_EXERCISE BRIEF_
Copy the data from the line that contains "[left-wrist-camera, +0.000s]" to its last line, exactly, including both of those lines and leaving out everything before.

=== Begin Enclosure ===

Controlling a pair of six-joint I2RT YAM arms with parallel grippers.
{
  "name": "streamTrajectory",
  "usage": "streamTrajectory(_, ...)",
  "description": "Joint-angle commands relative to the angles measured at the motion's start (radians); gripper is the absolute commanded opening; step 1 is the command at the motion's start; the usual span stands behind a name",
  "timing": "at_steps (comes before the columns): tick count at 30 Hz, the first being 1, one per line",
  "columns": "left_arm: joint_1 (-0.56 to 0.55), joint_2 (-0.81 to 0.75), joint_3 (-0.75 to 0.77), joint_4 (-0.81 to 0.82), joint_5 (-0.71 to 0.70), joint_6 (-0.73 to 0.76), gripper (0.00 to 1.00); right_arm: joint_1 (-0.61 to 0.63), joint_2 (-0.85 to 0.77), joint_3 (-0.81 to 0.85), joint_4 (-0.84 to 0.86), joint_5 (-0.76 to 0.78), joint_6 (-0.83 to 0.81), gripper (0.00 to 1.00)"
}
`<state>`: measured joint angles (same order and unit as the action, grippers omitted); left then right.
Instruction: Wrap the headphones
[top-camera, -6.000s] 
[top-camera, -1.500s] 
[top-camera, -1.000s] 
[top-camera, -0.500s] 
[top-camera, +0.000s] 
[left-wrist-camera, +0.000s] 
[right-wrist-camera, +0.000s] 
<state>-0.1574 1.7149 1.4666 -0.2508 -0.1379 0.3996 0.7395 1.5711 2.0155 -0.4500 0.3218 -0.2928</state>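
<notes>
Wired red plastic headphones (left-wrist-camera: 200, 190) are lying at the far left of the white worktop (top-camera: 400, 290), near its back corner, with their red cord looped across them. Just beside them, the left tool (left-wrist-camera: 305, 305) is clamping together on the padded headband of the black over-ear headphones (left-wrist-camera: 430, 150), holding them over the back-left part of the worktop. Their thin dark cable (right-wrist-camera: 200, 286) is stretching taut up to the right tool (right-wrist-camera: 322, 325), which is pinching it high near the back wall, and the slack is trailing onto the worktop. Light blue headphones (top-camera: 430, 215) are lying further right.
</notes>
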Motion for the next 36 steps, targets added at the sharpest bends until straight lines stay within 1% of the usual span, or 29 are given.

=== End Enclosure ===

_PROBLEM SOLUTION_
[left-wrist-camera, +0.000s] 
[right-wrist-camera, +0.000s] 
<state>-0.1574 1.7149 1.4666 -0.2508 -0.1379 0.3996 0.7395 1.5711 2.0155 -0.4500 0.3218 -0.2928</state>
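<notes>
Wired red plastic headphones (left-wrist-camera: 200, 190) are lying at the far left of the white worktop (top-camera: 400, 290), near its back corner, with their red cord looped across them. Just beside them, the left tool (left-wrist-camera: 305, 305) is clamping together on the padded headband of the black over-ear headphones (left-wrist-camera: 430, 150), holding them over the back-left part of the worktop. Their thin dark cable (right-wrist-camera: 200, 286) is stretching taut up to the right tool (right-wrist-camera: 322, 325), which is pinching it high near the back wall, and the slack is trailing onto the worktop. Light blue headphones (top-camera: 430, 215) are lying further right.
</notes>
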Motion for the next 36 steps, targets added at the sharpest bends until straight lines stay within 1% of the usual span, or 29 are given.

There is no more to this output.